BEGIN EXERCISE MATERIAL

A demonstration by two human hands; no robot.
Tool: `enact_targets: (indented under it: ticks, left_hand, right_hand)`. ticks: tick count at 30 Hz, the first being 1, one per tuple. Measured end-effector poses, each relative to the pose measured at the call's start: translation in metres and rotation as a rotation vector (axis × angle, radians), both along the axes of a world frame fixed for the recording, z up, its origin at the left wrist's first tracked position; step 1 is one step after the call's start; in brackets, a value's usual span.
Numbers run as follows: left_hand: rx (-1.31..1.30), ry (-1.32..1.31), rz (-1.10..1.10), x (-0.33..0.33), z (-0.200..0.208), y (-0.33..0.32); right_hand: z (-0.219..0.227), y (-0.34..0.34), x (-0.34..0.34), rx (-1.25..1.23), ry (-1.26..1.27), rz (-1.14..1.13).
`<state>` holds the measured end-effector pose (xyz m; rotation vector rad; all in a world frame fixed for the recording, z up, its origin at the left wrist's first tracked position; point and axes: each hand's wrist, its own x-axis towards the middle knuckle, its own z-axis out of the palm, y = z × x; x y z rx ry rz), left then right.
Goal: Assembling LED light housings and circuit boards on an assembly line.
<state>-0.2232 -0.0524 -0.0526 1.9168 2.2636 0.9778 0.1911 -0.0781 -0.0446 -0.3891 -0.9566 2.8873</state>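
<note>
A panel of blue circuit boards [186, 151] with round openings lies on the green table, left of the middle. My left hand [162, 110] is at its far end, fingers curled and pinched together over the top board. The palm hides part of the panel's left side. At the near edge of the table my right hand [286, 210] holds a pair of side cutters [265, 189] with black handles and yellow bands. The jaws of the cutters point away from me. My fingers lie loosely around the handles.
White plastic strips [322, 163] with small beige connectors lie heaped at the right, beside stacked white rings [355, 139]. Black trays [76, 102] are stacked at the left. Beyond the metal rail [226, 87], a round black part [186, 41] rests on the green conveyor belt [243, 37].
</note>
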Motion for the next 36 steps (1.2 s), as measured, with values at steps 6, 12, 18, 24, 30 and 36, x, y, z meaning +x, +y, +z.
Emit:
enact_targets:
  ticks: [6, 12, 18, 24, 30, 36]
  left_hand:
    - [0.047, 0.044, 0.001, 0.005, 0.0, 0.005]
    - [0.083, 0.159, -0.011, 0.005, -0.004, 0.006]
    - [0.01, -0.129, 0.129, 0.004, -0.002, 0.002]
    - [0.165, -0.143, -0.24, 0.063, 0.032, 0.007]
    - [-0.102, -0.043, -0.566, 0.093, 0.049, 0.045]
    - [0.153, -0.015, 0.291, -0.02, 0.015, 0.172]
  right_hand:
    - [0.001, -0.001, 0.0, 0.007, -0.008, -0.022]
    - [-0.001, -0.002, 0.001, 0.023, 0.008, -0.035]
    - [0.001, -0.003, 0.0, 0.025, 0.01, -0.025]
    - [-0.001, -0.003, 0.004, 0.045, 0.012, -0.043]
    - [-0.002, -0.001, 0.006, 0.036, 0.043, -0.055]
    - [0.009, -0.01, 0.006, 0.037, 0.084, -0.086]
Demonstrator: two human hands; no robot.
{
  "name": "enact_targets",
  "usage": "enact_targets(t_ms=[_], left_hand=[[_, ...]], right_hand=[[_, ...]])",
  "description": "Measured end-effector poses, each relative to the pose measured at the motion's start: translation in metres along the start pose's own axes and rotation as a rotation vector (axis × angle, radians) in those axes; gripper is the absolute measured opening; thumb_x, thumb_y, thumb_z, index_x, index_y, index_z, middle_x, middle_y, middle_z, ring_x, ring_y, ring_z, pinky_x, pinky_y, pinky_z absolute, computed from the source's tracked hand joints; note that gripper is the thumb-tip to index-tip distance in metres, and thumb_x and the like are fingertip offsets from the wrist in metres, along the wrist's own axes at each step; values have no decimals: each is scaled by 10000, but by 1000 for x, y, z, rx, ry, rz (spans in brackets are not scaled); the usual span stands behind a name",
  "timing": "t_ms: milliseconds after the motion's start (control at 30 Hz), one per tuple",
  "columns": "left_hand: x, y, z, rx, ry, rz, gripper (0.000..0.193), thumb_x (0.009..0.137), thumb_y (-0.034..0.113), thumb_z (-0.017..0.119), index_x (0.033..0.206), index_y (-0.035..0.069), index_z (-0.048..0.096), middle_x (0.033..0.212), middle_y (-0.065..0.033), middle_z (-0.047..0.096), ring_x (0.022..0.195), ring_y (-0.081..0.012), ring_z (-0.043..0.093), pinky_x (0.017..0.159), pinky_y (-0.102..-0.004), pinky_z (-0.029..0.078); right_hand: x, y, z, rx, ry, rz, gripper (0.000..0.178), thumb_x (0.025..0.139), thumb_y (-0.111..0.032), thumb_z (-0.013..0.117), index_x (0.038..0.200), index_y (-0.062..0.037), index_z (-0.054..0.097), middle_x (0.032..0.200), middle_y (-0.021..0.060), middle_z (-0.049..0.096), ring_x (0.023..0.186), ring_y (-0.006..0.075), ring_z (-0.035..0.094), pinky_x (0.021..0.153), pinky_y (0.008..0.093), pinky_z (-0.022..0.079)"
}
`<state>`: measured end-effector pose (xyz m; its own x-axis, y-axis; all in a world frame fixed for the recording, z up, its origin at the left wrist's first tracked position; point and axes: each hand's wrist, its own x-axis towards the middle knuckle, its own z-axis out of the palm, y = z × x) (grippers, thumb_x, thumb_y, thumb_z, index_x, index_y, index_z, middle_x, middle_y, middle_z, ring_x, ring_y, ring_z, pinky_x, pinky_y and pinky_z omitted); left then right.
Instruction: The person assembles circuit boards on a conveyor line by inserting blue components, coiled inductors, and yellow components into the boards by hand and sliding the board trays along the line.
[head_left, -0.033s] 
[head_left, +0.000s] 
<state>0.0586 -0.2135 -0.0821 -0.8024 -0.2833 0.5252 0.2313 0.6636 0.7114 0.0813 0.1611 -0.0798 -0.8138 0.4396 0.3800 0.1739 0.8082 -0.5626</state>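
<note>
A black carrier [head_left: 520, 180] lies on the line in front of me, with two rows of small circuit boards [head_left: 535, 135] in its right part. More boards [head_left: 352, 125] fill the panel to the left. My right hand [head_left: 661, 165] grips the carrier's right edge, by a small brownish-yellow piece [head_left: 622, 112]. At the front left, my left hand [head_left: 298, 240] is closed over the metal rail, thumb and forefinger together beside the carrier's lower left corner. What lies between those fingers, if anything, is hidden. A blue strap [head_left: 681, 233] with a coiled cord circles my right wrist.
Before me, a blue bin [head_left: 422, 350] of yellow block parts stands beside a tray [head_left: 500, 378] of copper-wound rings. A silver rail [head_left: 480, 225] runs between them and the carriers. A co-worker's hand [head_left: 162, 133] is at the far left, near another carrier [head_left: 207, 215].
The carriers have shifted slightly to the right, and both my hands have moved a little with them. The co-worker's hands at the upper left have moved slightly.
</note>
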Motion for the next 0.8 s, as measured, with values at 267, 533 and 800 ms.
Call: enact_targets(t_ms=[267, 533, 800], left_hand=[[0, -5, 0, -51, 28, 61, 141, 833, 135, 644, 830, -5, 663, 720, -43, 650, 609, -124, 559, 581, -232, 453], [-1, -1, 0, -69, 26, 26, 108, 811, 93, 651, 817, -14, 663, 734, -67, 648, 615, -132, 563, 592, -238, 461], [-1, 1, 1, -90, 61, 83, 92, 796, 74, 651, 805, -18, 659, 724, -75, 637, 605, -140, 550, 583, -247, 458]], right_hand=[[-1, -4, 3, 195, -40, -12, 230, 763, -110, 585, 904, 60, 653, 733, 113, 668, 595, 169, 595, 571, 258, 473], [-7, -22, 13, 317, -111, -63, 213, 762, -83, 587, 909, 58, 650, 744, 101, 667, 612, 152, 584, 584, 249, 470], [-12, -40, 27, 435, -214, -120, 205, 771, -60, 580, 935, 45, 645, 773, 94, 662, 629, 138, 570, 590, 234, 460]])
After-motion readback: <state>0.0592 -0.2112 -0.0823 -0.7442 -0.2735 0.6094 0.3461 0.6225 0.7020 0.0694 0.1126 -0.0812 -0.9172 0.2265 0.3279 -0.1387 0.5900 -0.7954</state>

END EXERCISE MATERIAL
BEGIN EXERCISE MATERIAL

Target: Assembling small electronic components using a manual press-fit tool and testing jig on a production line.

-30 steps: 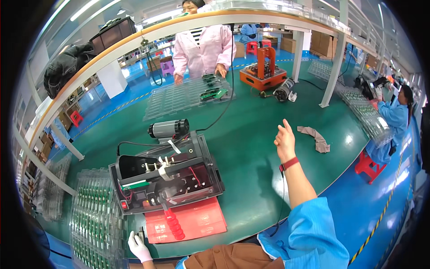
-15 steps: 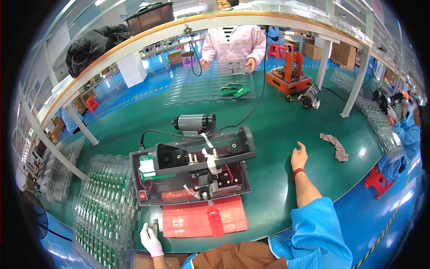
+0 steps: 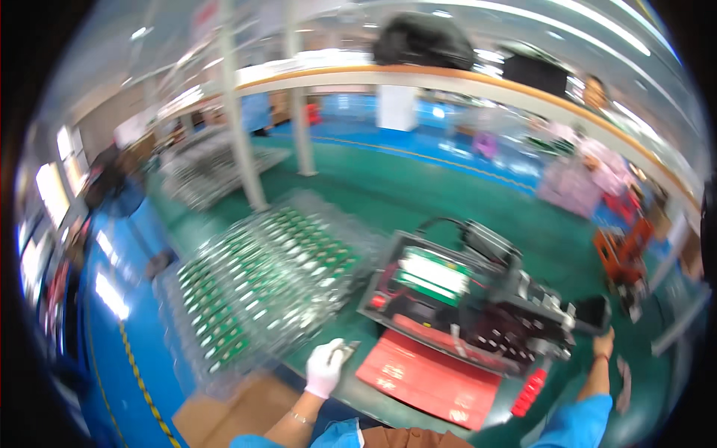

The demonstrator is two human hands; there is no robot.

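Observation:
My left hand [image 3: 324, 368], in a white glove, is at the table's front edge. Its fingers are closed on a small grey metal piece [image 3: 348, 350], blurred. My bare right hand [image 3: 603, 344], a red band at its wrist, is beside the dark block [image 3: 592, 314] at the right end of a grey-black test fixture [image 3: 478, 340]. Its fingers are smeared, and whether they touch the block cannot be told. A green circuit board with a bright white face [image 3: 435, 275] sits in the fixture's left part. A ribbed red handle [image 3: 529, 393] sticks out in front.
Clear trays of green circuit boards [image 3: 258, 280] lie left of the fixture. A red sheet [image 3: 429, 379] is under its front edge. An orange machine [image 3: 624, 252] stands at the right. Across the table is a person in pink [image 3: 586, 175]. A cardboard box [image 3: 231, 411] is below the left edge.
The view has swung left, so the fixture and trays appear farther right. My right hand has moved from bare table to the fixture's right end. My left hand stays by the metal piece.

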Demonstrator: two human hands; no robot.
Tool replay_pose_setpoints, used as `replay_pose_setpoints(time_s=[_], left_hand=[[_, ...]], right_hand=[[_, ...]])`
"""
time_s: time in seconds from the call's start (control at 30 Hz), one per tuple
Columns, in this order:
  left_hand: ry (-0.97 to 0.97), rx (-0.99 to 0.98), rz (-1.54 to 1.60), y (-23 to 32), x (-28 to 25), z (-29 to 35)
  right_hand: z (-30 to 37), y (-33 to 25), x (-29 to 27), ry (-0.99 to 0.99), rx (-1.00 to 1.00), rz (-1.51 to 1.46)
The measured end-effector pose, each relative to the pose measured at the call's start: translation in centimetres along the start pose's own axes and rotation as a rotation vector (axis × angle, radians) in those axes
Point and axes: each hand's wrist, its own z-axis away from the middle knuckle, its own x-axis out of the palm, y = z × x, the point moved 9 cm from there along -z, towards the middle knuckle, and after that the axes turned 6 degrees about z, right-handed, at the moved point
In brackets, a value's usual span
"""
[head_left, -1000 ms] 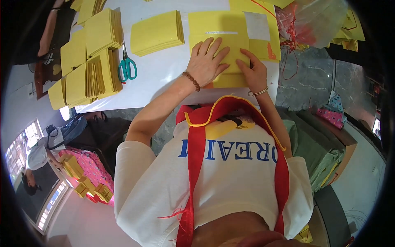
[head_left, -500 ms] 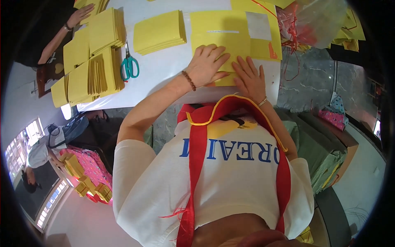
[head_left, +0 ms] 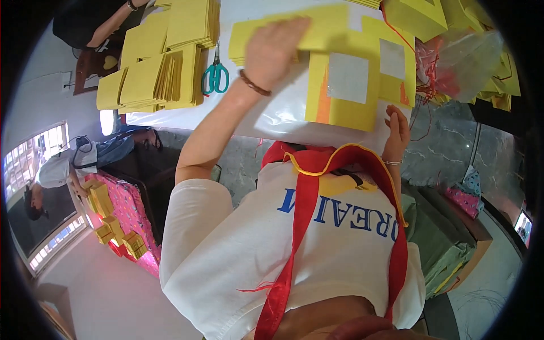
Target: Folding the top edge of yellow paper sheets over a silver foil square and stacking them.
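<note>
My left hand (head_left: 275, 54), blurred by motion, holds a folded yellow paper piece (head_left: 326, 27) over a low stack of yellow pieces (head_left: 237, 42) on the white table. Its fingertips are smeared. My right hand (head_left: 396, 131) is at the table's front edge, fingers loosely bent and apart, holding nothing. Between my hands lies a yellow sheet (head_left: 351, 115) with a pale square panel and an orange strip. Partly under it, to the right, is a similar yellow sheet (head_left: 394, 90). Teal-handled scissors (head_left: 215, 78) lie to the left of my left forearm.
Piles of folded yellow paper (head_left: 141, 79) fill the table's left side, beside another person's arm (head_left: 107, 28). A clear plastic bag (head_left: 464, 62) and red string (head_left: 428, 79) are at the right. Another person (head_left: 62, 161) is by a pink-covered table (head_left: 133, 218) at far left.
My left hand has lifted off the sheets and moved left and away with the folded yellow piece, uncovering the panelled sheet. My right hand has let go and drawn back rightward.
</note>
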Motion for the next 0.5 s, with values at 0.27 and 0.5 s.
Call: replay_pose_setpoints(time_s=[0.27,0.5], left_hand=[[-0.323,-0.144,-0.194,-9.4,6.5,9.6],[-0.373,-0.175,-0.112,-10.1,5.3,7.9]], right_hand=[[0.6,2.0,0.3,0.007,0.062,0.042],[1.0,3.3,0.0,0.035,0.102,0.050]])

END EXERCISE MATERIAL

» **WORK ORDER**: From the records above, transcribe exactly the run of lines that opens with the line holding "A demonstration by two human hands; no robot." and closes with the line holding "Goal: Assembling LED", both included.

» **ANSWER TO THIS EXERCISE**:
A demonstration by two human hands; no robot.
Tool: `enact_targets: (indented under it: ticks, left_hand, right_hand)`. ticks: tick count at 30 Hz, the first being 1, one per tuple. Measured end-effector poses, each relative to the pose measured at the call's start: translation in metres and rotation as a rotation vector (axis × angle, radians), both along the axes of a world frame fixed for the recording, z up, its origin at the left wrist's first tracked position; step 1 is one step after the call's start; in brackets, a value's usual span.
Numbers run as follows: left_hand: rx (-1.31..1.30), ry (-1.32..1.31), rz (-1.10..1.10), x (-0.33..0.33), z (-0.200..0.208), y (-0.33..0.32); right_hand: z (-0.219..0.227), y (-0.34..0.34), x (-0.34..0.34), rx (-1.25..1.23), ry (-1.26..1.27), rz (-1.14..1.13).
`<state>` holds the measured end-effector pose (xyz m; rotation vector rad; all in a world frame fixed for the recording, z up, its origin at the left wrist's first tracked position; point and axes: each hand's wrist, its own x-axis towards the middle knuckle, its own z-axis out of the palm, y = z × x; x y z rx ry rz), left then right.
Goal: Assembling LED light housings and circuit boards on an assembly line.

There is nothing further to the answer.